About this task: Show the lines of the material that contain the word "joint".

─── Source material

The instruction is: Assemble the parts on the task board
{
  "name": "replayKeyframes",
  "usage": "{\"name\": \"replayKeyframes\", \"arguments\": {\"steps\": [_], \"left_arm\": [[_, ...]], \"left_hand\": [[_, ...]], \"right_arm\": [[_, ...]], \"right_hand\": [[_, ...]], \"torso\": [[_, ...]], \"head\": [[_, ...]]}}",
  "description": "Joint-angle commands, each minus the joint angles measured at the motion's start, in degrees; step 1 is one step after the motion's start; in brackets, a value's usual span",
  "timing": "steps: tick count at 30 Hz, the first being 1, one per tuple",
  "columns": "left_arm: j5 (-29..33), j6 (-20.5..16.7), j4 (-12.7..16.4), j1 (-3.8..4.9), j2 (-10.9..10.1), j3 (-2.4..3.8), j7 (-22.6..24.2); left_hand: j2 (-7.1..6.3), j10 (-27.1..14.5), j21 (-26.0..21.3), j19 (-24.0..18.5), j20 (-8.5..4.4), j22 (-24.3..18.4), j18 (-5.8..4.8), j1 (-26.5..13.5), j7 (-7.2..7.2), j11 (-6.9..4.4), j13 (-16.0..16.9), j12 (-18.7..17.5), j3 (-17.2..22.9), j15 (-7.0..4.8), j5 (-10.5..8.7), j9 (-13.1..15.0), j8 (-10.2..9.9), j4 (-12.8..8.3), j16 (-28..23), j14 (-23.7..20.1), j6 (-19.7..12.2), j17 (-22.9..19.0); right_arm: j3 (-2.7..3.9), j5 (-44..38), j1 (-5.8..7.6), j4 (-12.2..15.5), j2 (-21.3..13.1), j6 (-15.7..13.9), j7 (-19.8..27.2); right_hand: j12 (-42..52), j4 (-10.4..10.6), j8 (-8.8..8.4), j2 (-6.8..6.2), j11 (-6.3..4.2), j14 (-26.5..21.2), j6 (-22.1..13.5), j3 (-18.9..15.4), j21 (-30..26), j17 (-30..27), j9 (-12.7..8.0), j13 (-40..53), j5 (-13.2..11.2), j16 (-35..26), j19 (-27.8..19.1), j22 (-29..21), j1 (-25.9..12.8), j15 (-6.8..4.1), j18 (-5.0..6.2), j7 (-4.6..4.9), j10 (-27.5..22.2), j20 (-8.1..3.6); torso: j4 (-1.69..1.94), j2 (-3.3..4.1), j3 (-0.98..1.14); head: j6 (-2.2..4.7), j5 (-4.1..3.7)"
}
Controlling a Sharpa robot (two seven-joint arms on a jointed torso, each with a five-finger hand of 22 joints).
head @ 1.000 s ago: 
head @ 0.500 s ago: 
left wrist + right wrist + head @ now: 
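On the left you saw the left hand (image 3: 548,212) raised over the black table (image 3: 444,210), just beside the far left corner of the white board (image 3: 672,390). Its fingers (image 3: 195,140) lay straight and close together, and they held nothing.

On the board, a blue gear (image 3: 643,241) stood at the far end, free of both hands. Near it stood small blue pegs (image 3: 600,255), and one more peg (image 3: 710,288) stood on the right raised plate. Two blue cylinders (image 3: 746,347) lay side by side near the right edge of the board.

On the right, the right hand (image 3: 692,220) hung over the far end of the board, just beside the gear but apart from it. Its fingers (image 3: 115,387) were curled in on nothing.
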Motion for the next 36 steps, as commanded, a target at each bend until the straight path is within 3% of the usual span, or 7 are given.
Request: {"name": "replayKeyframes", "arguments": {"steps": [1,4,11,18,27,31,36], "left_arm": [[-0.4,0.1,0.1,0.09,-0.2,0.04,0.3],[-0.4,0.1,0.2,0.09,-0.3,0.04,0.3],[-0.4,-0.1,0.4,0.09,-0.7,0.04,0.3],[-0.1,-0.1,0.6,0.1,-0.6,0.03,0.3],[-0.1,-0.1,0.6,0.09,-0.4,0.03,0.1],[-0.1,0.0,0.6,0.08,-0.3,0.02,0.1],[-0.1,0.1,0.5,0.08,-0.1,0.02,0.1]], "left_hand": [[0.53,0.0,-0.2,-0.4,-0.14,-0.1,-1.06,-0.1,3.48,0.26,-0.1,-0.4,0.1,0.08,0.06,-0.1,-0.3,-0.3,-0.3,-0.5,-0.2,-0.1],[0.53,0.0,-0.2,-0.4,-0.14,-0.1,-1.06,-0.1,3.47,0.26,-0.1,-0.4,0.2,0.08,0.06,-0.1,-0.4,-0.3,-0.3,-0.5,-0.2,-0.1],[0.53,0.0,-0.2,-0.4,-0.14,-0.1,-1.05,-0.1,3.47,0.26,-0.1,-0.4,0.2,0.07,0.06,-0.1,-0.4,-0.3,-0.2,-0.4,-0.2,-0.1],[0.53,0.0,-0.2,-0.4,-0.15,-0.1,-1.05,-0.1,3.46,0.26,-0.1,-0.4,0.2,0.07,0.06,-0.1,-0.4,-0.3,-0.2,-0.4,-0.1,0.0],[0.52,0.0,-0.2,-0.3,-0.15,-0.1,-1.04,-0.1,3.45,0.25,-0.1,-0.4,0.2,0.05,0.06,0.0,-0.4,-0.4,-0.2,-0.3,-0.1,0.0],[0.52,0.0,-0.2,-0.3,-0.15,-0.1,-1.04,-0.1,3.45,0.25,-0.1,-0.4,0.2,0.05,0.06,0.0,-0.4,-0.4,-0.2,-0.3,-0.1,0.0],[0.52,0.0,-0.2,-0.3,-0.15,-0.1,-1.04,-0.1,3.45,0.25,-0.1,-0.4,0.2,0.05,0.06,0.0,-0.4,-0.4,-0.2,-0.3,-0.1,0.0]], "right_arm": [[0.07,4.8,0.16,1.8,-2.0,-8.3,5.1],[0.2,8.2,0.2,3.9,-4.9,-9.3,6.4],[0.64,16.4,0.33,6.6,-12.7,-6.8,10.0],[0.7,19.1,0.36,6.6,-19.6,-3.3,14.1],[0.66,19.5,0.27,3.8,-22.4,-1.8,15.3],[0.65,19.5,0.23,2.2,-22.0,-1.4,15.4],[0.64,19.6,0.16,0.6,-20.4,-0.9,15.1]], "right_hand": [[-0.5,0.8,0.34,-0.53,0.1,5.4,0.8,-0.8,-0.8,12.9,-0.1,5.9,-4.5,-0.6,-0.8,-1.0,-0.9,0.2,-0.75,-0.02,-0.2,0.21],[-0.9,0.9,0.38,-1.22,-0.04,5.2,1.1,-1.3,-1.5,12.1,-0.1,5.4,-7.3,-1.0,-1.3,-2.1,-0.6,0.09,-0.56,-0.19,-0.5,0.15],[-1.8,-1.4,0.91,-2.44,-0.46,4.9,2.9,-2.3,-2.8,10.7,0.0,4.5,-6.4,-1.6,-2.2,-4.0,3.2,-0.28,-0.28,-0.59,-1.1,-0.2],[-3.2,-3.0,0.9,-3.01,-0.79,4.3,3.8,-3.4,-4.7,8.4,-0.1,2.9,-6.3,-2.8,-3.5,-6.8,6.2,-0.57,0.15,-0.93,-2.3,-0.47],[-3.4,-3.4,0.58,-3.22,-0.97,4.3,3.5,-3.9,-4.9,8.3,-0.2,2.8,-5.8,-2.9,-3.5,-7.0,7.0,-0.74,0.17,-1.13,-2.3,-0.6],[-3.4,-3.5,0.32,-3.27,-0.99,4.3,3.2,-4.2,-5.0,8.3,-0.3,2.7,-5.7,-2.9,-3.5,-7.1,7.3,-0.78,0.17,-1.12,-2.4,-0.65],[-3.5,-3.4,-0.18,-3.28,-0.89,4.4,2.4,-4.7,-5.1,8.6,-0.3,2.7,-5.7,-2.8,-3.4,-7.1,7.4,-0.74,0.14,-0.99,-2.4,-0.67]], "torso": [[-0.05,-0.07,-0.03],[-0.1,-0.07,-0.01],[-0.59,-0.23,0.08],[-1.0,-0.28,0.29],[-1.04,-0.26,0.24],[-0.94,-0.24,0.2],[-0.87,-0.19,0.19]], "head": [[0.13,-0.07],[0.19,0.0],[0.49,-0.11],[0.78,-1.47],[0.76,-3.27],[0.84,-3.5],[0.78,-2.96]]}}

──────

Response to this exercise:
  "description": "Joint-angle commands, each minus the joint angles measured at the motion's start, in degrees; step 1 is one step after the motion's start; in brackets, a value's usual span",
Controlling a Sharpa robot (two seven-joint arms on a jointed torso, each with a five-finger hand of 22 joints).

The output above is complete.